Exercise:
Give the data again exactly, without images.

Dataset excerpt:
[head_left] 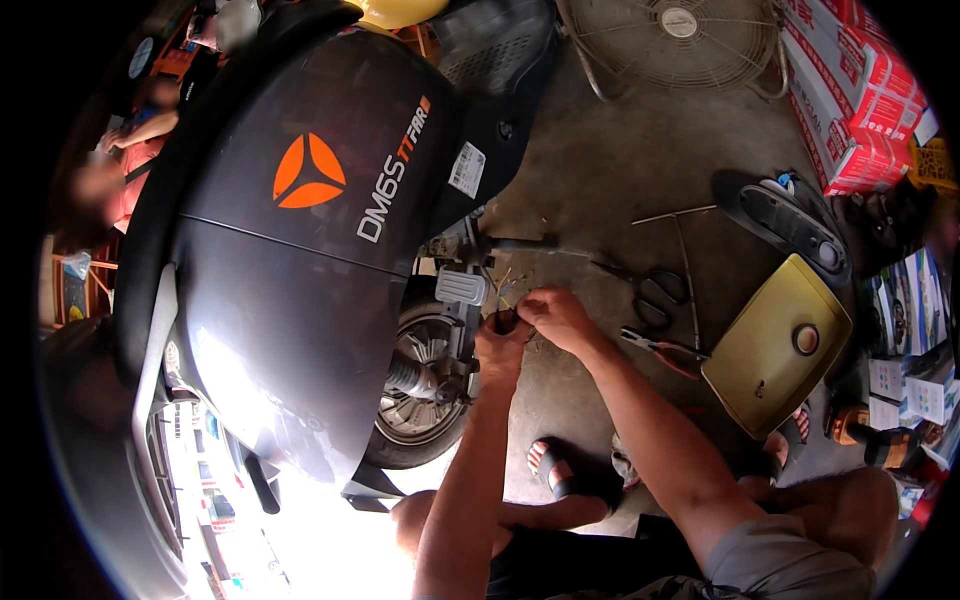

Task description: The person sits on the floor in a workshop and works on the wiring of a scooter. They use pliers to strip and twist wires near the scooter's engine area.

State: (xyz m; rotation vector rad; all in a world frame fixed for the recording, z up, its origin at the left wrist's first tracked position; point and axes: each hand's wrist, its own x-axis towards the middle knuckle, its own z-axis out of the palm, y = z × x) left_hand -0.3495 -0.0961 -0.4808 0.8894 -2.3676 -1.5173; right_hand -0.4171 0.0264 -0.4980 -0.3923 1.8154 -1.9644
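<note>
Bare concrete floor [640, 160], floor fan [680, 40] at top, stacked red-white cartons [850, 90] right, harsh glare lower left

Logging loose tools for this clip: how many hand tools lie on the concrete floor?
3: black-handled scissors, red-handled pliers just below them, and a thin metal T-handle wrench beside both, all right of the hands. Others may be hidden behind the dark scooter.

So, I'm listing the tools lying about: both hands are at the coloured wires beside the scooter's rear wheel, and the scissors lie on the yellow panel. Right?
Not quite. In the head view the scissors lie on the bare concrete floor, left of the yellow panel, not on it. Both the left hand and right hand are at the wires beside the rear wheel.
</note>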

Task answer:
[head_left] 

Task description: The person sits on the floor in a workshop and works on the wiring of a scooter. They use pliers to strip and twist wires near the scooter's engine area.

State: (xyz m; rotation vector rad; all in a world frame fixed for the recording, z up, its origin at the left wrist's first tracked position; point and axes: each hand's wrist, its own x-axis towards the middle knuckle, its own z-axis out of the palm, y = z × x) left_hand -0.3495 -0.0961 -0.4808 0.8894 -2.3676 -1.5173; right_hand -0.4171 0.0264 -0.4980 -0.3923 1.8154 -1.9644
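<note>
Bare concrete floor [640, 160], floor fan [680, 40] at top, stacked red-white cartons [850, 90] right, harsh glare lower left

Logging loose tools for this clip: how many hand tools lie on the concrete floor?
3: black-handled scissors, red-handled pliers just below them, and a thin metal T-handle wrench beside both, all right of the hands. Others may be hidden behind the dark scooter.

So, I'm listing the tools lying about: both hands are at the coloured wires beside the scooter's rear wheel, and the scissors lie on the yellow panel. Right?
Not quite. In the head view the scissors lie on the bare concrete floor, left of the yellow panel, not on it. Both the left hand and right hand are at the wires beside the rear wheel.
</note>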

The answer has been given in full.